Say, as a bare number, how many lines of the listing contain "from".

+++ DATA EXCERPT +++

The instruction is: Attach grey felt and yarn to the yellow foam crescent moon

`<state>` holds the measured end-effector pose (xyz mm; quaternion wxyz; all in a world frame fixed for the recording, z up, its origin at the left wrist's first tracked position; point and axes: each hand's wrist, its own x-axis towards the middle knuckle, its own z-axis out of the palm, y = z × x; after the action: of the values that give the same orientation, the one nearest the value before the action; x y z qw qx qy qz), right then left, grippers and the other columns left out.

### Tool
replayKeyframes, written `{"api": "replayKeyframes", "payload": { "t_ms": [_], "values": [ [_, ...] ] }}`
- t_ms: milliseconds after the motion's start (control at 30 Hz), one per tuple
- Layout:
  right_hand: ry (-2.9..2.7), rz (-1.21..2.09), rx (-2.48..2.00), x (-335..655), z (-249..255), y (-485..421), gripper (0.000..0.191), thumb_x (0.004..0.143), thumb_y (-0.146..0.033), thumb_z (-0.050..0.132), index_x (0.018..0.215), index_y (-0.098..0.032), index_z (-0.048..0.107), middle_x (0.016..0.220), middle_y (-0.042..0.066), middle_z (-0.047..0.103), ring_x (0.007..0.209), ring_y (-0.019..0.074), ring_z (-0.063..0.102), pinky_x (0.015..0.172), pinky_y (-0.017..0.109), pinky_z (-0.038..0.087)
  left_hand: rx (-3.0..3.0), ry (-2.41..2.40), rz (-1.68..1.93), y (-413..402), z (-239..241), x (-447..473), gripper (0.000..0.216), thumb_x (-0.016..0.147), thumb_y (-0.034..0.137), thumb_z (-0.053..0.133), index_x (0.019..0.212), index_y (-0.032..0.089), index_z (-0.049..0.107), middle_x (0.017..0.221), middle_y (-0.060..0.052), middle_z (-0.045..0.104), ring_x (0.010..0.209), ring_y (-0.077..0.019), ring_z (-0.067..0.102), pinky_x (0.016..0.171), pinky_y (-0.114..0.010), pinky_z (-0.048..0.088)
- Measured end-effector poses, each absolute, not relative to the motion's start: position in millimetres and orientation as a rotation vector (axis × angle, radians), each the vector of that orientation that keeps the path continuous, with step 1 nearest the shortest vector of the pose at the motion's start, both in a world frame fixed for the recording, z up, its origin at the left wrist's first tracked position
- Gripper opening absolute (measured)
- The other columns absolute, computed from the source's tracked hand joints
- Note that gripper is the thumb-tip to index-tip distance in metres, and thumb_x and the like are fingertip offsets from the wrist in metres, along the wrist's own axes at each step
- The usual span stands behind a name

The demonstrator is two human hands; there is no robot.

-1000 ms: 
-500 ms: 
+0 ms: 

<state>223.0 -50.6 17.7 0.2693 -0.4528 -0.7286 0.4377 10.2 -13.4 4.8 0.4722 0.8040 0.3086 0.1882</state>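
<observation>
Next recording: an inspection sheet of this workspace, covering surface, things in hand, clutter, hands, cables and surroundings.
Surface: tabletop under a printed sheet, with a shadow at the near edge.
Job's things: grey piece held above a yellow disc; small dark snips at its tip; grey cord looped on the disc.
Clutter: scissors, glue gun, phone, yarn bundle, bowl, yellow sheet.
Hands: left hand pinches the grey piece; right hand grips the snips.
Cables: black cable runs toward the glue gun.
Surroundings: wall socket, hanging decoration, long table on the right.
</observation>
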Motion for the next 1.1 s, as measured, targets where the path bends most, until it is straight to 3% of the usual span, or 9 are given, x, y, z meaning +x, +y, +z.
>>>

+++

OUTPUT OF THE TASK. 2